→ INPUT DATA:
════

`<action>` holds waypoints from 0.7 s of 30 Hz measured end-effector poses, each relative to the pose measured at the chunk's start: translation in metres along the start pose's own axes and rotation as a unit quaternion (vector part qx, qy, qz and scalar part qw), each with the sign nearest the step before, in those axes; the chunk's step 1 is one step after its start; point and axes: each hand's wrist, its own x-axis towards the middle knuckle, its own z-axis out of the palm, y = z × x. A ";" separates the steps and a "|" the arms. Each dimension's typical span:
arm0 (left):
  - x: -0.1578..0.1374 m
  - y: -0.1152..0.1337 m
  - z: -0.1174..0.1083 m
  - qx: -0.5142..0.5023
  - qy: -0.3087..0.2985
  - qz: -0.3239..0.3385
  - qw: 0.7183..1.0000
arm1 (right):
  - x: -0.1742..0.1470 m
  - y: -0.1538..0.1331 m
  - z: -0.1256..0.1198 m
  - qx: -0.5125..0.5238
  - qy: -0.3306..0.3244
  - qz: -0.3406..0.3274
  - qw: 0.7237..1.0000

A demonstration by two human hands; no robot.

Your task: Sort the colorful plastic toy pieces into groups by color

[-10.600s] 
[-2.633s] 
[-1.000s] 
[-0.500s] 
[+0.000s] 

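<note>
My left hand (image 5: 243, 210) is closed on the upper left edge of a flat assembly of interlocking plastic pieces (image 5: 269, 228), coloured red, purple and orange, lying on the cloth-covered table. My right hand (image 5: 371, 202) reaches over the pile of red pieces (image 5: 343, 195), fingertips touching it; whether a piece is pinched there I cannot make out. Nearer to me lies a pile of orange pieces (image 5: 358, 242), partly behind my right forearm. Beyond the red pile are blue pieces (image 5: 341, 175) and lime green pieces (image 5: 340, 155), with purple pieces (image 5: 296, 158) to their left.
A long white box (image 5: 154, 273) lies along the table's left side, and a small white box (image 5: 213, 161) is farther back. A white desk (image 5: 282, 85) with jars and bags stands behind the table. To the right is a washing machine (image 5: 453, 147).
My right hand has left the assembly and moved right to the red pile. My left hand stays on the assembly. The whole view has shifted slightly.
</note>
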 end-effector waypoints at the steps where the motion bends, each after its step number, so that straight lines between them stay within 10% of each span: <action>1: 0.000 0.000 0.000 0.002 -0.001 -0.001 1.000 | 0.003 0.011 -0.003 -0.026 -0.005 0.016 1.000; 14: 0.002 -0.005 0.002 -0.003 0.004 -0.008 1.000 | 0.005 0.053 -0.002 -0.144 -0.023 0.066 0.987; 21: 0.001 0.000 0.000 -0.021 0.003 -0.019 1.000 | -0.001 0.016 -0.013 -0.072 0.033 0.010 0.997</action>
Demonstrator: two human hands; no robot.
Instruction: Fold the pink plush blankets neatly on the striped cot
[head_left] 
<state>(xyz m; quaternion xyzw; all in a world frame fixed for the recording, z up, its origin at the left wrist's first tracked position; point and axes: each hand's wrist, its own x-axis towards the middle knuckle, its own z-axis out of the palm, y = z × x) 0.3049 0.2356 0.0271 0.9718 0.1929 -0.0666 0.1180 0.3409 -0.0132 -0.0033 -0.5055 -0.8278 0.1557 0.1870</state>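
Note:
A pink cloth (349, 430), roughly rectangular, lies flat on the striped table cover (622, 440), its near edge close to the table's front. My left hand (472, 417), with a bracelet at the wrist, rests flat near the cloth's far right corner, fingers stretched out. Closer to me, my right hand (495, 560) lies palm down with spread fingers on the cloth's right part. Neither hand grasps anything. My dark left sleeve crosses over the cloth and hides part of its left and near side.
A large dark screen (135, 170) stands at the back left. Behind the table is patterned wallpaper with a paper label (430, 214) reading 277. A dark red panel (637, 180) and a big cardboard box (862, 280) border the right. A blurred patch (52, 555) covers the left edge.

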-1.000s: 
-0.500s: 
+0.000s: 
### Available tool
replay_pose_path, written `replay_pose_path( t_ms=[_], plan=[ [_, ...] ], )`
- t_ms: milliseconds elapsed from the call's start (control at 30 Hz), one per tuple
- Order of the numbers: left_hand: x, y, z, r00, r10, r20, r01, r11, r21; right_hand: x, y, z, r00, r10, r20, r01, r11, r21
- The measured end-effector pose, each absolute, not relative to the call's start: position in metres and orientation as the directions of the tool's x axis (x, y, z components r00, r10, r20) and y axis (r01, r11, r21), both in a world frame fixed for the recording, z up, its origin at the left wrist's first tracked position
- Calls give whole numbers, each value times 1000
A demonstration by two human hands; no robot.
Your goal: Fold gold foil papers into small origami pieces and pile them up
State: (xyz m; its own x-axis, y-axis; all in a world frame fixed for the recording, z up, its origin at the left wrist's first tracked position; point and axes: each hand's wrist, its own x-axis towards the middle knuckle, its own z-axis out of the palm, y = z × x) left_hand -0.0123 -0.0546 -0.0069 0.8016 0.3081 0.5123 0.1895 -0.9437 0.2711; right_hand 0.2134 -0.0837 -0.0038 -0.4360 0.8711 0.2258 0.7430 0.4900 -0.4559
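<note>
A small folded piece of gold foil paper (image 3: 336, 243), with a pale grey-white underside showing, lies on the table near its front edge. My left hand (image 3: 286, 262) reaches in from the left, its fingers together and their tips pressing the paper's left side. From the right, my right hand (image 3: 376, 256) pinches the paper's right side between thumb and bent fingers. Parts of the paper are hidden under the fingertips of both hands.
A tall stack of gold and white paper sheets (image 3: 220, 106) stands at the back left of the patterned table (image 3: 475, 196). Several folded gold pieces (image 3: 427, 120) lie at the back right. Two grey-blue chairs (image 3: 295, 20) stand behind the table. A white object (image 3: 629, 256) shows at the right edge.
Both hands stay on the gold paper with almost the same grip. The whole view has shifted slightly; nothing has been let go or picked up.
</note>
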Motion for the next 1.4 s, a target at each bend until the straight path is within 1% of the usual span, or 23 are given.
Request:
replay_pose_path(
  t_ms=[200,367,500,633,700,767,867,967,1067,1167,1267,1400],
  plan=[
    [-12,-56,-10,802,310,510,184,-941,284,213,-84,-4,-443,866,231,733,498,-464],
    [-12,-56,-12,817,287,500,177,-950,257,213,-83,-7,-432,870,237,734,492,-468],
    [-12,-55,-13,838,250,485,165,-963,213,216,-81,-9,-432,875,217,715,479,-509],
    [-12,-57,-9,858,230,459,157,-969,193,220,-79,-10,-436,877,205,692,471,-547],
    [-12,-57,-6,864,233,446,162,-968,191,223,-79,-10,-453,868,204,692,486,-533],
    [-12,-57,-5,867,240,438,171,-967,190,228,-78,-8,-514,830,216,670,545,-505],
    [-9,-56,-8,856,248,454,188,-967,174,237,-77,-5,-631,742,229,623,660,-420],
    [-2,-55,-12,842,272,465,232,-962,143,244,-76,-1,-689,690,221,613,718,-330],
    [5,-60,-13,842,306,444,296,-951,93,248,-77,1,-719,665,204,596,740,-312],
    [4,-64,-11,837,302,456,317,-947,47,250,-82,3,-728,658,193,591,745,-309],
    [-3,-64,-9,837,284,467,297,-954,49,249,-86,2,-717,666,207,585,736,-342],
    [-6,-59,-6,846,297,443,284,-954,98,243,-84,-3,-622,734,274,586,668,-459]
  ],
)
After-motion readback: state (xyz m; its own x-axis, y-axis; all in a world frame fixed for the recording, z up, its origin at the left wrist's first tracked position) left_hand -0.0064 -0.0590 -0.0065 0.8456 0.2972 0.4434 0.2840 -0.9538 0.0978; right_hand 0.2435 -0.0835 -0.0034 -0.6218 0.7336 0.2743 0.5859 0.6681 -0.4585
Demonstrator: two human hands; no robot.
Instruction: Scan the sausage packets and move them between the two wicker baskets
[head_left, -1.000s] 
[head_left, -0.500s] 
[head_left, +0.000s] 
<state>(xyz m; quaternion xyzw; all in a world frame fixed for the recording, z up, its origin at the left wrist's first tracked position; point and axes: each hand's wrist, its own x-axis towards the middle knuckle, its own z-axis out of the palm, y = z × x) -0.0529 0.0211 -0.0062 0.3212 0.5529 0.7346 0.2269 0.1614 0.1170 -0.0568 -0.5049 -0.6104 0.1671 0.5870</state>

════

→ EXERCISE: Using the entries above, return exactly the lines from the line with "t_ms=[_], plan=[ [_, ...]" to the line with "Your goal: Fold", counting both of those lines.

→ SOLVED EXERCISE:
replay_pose_path, written `replay_pose_path( t_ms=[_], plan=[ [_, ...] ], )`
- t_ms: milliseconds elapsed from the call's start (control at 30 Hz), one per tuple
- Order of the numbers: left_hand: x, y, z, r00, r10, r20, r01, r11, r21; right_hand: x, y, z, r00, r10, r20, r01, r11, r21
- The measured end-effector pose, each absolute, not relative to the call's start: position in metres and orientation as the directions of the tool's x axis (x, y, z components r00, r10, r20) and y axis (r01, r11, r21), both in a world frame fixed for the recording, z up, its origin at the left wrist's first tracked position
- Calls give whole numbers, each value times 1000
A demonstration by two human hands; no robot.
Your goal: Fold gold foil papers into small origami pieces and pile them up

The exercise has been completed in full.